Supplied information Start Marker
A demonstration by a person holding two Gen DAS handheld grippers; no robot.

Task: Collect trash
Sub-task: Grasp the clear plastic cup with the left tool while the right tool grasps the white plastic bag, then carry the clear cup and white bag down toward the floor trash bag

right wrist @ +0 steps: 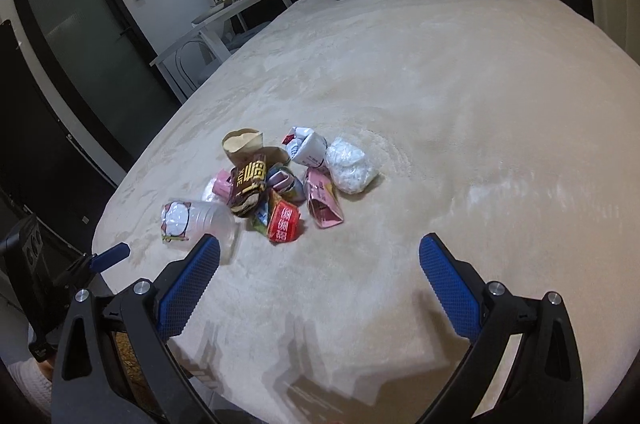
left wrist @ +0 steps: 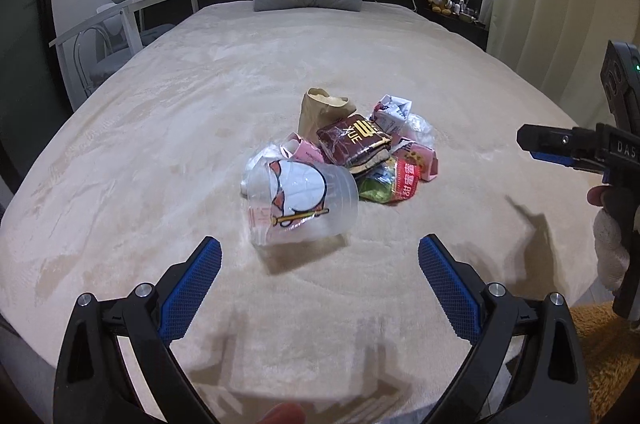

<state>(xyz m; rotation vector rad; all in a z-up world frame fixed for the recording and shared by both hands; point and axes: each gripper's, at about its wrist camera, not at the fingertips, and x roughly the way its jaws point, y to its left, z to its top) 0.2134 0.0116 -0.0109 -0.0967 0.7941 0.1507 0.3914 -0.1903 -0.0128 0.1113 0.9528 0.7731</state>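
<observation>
Trash lies heaped in the middle of the bed (left wrist: 160, 112): a clear plastic cup (left wrist: 298, 202) on its side nearest, with a brown paper bag (left wrist: 322, 108), wrappers and a white crumpled bag (right wrist: 348, 164) behind. Left tongs (left wrist: 320, 264) and right tongs (right wrist: 320, 264) both gape wide, holding nothing, short of the pile. Approach seems the step in hand; next, one pair should likely close on the cup.

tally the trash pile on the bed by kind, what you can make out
Clear plastic cup: 1
Brown paper bag: 1
Dark brown snack wrapper: 1
White crumpled plastic bag: 1
White printed carton: 1
Pink cartons: 2
Red packet: 1
Green wrapper: 1
Total: 9 distinguishable; overlaps may hide more.
</observation>
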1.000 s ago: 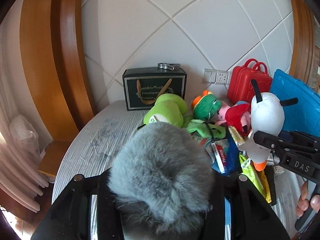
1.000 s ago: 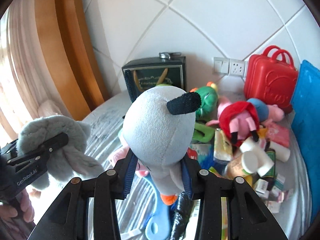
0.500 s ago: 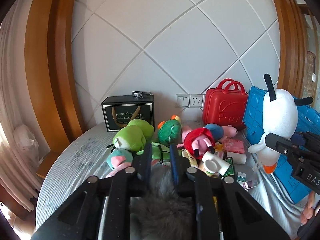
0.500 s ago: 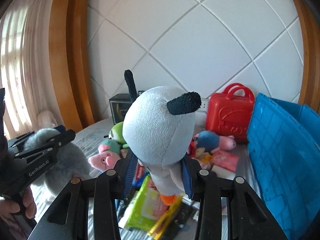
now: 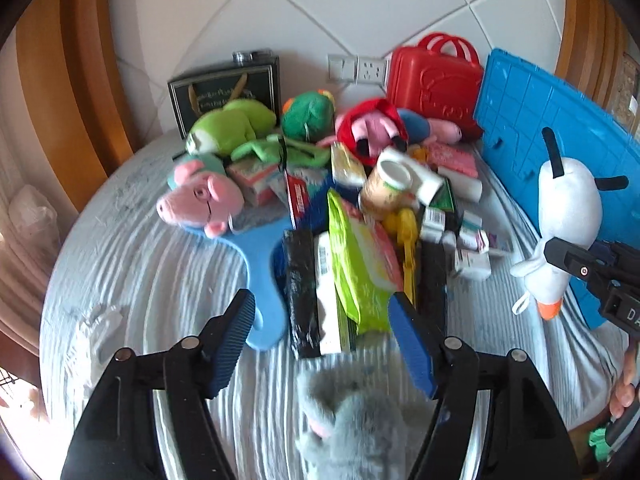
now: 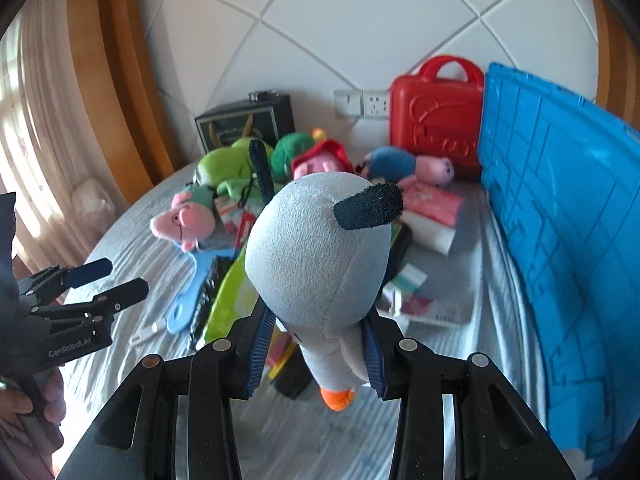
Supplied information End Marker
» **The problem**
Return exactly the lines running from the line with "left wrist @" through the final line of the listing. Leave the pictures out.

» **Problem solution**
left wrist @ +0 steps: 

<state>(xyz m; rotation vector rad; all in a z-up world frame fixed for the recording and shared by both hands; point and axes: each gripper's, at about its wrist camera, not at the fingertips, and x roughly the way its jaws point, y to its left, z to its top) 0.2134 0.0116 -0.0109 -0.0967 0.7941 0.1507 0.3914 -0.1903 -0.0128 0.1113 0.9528 0.7731</state>
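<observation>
Trash lies heaped in the middle of the bed (left wrist: 160, 112): a clear plastic cup (left wrist: 298, 202) on its side nearest, with a brown paper bag (left wrist: 322, 108), wrappers and a white crumpled bag (right wrist: 348, 164) behind. Left tongs (left wrist: 320, 264) and right tongs (right wrist: 320, 264) both gape wide, holding nothing, short of the pile. Approach seems the step in hand; next, one pair should likely close on the cup.

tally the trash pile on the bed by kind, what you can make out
Clear plastic cup: 1
Brown paper bag: 1
Dark brown snack wrapper: 1
White crumpled plastic bag: 1
White printed carton: 1
Pink cartons: 2
Red packet: 1
Green wrapper: 1
Total: 9 distinguishable; overlaps may hide more.
</observation>
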1.000 s ago: 
1.000 s ago: 
0.500 s ago: 
0.500 s ago: 
now: 
now: 

This answer has no further content.